Here in this exercise, we only use a couple of these elements for the ML task. Feel free to explore other elements.

- DATE = YYYY-MM-DD

- PRCP = Precipitation (tenths of mm)

- SNOW = Snowfall (mm)

- SNWD = Snow depth (mm)

- TMAX = Maximum temperature (tenths of degrees C)

- TMIN = Minimum temperature (tenths of degrees C)

In [12]:
core_df = pivot_df.select("DATE", "PRCP", "SNOW", "SNWD", "TMAX", "TMIN") \
                  .withColumnRenamed("DATE", "date")\
                  .withColumnRenamed("PRCP", "precip")\
                  .withColumnRenamed("SNOW", "snow")\
                  .withColumnRenamed("SNWD", "snow_depth")\
                  .withColumnRenamed("TMAX", "temp_max")\
                  .withColumnRenamed("TMIN", "temp_min")

core_df.show(5)

FloatProgress(value=0.0, bar_style='info', description='Progress:', layout=Layout(height='25px', width='50%'),…

+----------+------+----+----------+--------+--------+
|      date|precip|snow|snow_depth|temp_max|temp_min|
+----------+------+----+----------+--------+--------+
|2000-07-03|   249|   0|         0|     244|     189|
|1973-09-04|    76|   0|         0|     283|     211|
|1976-06-24|    58|   0|         0|     233|     178|
|1972-12-24|     3|   0|        25|      33|      -6|
|1981-03-25|     0|   0|         0|     144|     -44|
+----------+------+----+----------+--------+--------+
only showing top 5 rows

In [13]:
core_df.filter(core_df["date"] == '1928-02-29').show()

FloatProgress(value=0.0, bar_style='info', description='Progress:', layout=Layout(height='25px', width='50%'),…

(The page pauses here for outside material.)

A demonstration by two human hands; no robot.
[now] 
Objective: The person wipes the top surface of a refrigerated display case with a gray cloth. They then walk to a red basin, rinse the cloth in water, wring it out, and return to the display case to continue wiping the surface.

+----------+------+----+----------+--------+--------+
|      date|precip|snow|snow_depth|temp_max|temp_min|
+----------+------+----+----------+--------+--------+
|1928-02-29|     0|   0|         0|      39|     -28|
+----------+------+----+----------+--------+--------+

In [14]:
core_df.dtypes

FloatProgress(value=0.0, bar_style='info', description='Progress:', layout=Layout(height='25px', width='50%'),…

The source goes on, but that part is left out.